Exercise description – Restate, exactly as written, the entries below from the line that holds "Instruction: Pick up" through the line that holds "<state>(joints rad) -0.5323". Pictures are not part of the copy.

Given records –
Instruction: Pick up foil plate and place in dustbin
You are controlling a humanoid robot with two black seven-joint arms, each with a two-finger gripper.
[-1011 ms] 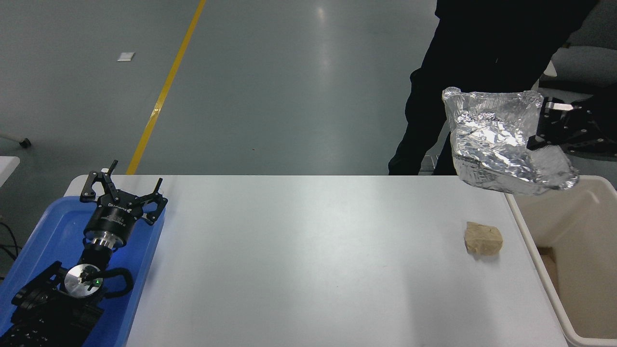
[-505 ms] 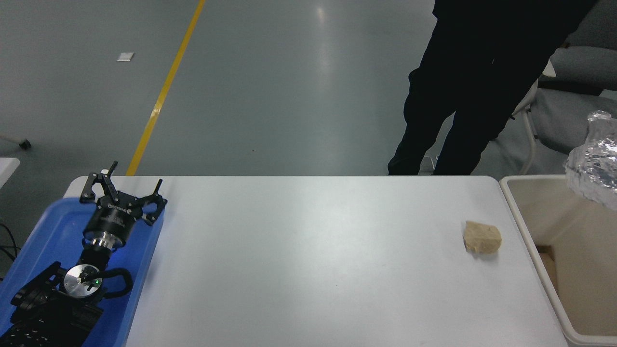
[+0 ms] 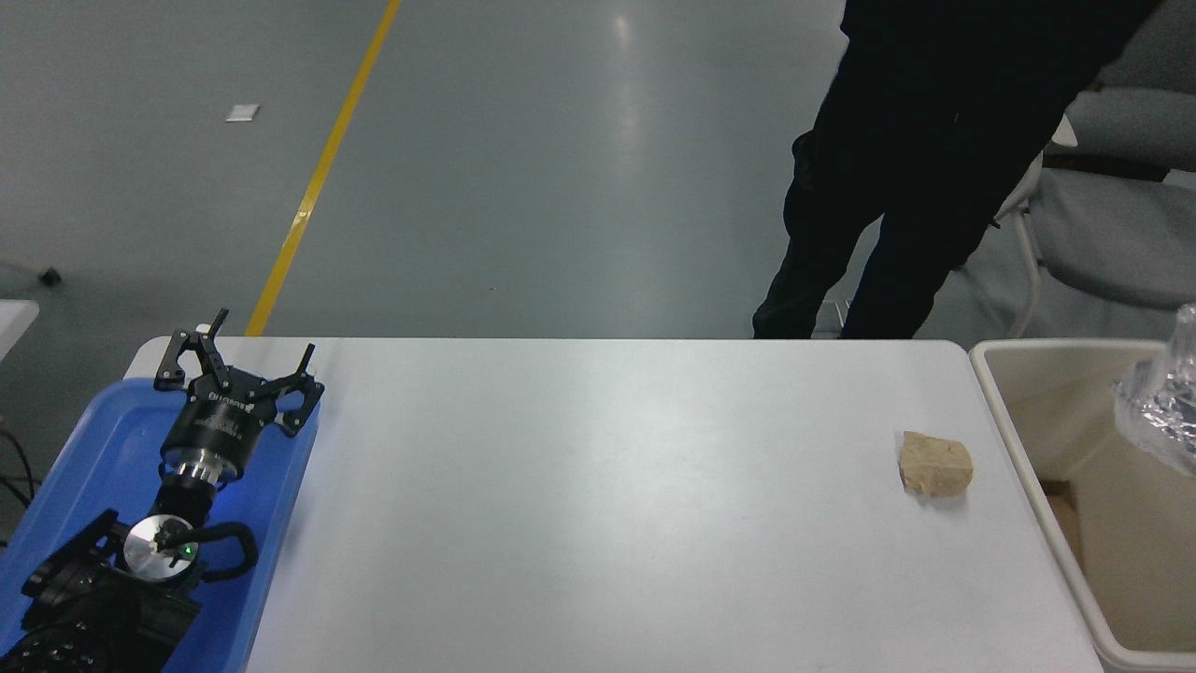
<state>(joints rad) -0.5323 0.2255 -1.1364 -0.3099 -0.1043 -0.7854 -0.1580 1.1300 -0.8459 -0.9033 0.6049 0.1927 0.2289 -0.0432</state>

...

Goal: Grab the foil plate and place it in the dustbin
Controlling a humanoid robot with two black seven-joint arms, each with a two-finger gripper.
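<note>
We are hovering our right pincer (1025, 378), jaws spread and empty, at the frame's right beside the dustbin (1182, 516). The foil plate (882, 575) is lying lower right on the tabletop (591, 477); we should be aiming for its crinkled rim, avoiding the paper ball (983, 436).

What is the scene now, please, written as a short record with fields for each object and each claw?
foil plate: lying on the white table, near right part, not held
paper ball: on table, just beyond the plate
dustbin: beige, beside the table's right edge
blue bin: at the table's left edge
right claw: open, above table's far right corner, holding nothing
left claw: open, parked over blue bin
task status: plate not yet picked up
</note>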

Result of this task –
Instruction: Pick up foil plate and place in dustbin
You are controlling a humanoid robot with two black seven-joint arms, each with a two-finger gripper.
[-1011 ms] 
[-505 ms] 
[+0 ms] 
<state>(joints rad) -0.5323 0.2255 -1.1364 -0.3099 -0.1043 -0.7854 -0.1580 1.1300 -0.8459 -0.9033 0.6049 0.1927 0.2289 -0.0432</state>

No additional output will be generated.